Когда через час после этого он вышел из конторы, лицо его было мрачно и пасмурно, но не сердито, а скорее печально.
— Пошлите сказать служителю, чтобы готовился ехать в Кужгорт, да скажите Ермакову, что я посылаю нарочного, так, не имеет ли он чего-нибудь отправить, — сказал Василий Николаевич, проходя через контору.
— Слушаю-с, — было почтительным ответом конторщика, вскочившего на ноги при входе Чижова.
— Рапорты прикажете отправить? — сказал он уже вслед уходившему Чижову.
— Отправляйте да спросите у Ермакова, нет ли у него к отправке нужных бумаг, — еще раз повторил Чижов и вышел.
IV
Было уже часов десять вечера, когда Гриша подбежал к конторе и, вместо того чтобы идти вправо от нее, в верхнюю улицу к своему дому, повернул налево, миновав дом Чижова, спустился к плотине и, оставляя влево фабрики, побежал по берегу речки, по-за огородам, примыкавшим к домам обывателей. У одного из таких огородов он остановился и заглянул в отворенную калиточку, выходившую на реку: молодая красивая девка с русой косой торопливо поливала капусту. Увидев ее, Гриша осмотрелся кругом и, удостоверившись, что никого нет около, вошел в огород.
— Бог в помочь, Грунюшка, — сказал он, остановившись перед девкой и снимая шапку.
Та вздрогнула и подняла на него ясные серые глаза, в которых выразилось радостное изумление.
— Ах ты, окаянный! Почему ты сюда полез? — заговорила она, весело улыбаясь. — Как это ты подкрался, вор? Я и не слыхала.
— Задумавшись больно была. О чем это ты так задумалась? — спросил Гриша.
— Известно о чем, все об тебе да об твоих речах, — оказала девка, оставляя ведро с водой и подходя к Грише.
— А что об моих речах думать? Худого в них ничего нету, — ответил тот, устремив на нее свои серьезные, умные глаза с выражением какой-то грустной нежности.
— Потому-то и думаю об них, что худого в них ничего нету, — ответила на это девка. — Стала бы я об них думать, кабы в них что худое было!
— А я думал, ты о том задумалась, что на работу тебя выписали?
— А ты от кого слышал, что меня на работу выписали?
— От Тимки. Он бает, что и нарядчик уж был к вам наряжать тебя.
— Был сегодня, да я не пошла. Завтра мать хочет идти отпрашивать к Чижову, гостинцы хочет нести.

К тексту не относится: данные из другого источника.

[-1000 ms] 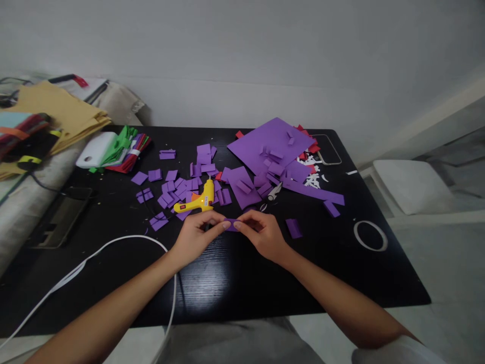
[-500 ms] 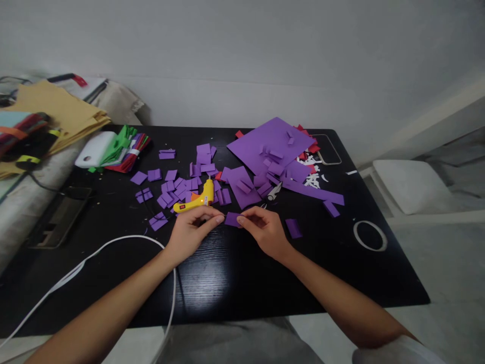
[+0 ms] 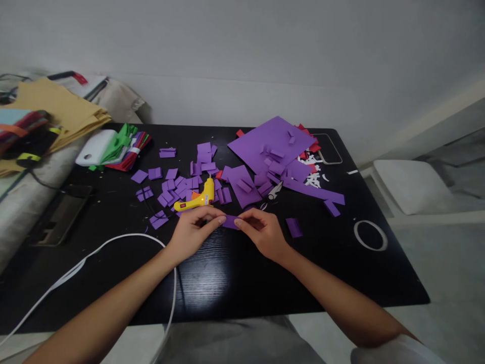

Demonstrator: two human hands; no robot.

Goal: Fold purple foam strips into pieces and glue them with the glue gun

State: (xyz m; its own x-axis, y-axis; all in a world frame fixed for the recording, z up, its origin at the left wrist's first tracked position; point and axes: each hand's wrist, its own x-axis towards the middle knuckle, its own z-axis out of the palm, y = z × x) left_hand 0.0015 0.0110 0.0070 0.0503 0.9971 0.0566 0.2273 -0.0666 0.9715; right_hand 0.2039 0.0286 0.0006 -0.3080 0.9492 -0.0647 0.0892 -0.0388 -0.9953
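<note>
Between my two hands is a small purple piece of paper or craft foam (image 3: pixel 230 222), held low over the black table. My left hand (image 3: pixel 195 227) pinches its left end between thumb and fingers. At the right end, my right hand (image 3: pixel 262 230) pinches it the same way. Fingertips cover both ends of the piece. Just beyond my left hand lies a yellow hot glue gun (image 3: pixel 198 197), its nozzle pointing away from me. Past my right hand are scissors (image 3: pixel 275 190), partly among purple scraps. A folded purple piece (image 3: pixel 294 228) lies to the right of my right hand.
Many small purple pieces (image 3: pixel 172 186) are scattered behind the glue gun. A large purple sheet (image 3: pixel 271 144) lies at the back, with white scraps (image 3: pixel 312 179) beside it. A white cable (image 3: pixel 113 237) loops across the left. Bundled coloured sheets (image 3: pixel 125 146) sit at the back left.
My right hand has shifted slightly left, closer to my left hand. Less of the purple piece shows between the fingers, and its visible face has tilted.
</note>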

— Не примет ведь, варнак этакой. Это он по насердке тебя написал в регис[2], беспременно по насердке, — сказал Гриша угрюмо.
— Не доймет он меня этим, — сказала Груня с энергическим жестом. — Невелика беда, две тысячи кирпичей вытоптать. Все другие девки такие же, как я, да робят тоже; пойду и я.

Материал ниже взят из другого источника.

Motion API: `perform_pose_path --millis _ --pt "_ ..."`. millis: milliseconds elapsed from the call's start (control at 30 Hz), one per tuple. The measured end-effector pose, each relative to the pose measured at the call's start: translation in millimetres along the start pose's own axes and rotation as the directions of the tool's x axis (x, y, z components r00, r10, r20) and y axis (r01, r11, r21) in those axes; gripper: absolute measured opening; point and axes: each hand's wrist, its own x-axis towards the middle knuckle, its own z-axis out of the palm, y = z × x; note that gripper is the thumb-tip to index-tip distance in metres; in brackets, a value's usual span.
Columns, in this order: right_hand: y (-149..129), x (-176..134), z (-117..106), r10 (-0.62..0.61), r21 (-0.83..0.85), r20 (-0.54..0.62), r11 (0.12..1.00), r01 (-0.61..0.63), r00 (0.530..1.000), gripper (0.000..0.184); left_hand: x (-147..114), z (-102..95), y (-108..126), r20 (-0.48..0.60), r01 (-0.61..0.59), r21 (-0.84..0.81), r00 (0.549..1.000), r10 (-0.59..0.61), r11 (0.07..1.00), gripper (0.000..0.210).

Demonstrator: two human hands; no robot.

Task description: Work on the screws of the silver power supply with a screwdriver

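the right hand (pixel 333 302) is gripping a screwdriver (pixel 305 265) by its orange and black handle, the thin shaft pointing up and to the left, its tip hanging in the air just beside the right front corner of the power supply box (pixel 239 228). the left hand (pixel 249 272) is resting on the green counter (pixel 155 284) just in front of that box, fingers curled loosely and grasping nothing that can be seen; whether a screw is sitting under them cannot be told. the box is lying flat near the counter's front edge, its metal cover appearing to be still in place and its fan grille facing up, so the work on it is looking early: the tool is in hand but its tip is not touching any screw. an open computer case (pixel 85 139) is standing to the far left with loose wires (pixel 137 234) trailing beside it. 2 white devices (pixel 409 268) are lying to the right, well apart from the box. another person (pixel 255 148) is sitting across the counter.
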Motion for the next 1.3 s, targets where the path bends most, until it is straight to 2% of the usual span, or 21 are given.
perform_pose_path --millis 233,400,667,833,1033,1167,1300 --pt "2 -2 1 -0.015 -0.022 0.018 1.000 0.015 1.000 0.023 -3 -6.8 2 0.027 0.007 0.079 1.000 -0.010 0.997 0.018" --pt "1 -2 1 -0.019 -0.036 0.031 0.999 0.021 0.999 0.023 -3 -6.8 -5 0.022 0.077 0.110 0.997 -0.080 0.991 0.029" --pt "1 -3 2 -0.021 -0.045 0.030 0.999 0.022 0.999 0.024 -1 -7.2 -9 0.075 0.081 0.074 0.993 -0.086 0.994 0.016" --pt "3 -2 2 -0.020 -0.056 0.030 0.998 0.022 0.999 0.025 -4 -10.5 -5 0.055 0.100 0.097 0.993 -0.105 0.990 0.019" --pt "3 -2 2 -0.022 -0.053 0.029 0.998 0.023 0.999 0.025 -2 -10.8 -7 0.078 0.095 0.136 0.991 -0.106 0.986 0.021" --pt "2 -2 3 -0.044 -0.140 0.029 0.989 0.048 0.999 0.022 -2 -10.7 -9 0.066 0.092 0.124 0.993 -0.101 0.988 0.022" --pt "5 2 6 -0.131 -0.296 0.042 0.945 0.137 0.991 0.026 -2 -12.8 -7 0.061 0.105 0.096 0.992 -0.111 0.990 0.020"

— Так-то так, да все жалко мне тебя, Грунюшка, — заговорил Гриша, придвигаясь к Груне поближе и ласково заглядывая ей в глаза. — Кабы моя была воля да сила, откупил бы я тебя от всякой работы, посадил бы за стеклышко да только поглядывал, и то еще не каждый день, а только по праздникам.
Груня засмеялась.
— Ты бы спросил прежде, еще сяду ли я? — сказала она. — Не из таких я, кои за стеклами-то сидят.
— А все мне тебя жалко, — продолжал Гриша тем же ласковым и грустным тоном. — Ноги ты свои должна в глину до колен увязить, и целый день должна ты месить ее. Вот попробуешь, узнаешь, каково это легко. У меня мать прежде каждый год по две тысячи вытаптывала. Бывало, голосом завоет, как придет домой-то, ногам-то места избрать не может.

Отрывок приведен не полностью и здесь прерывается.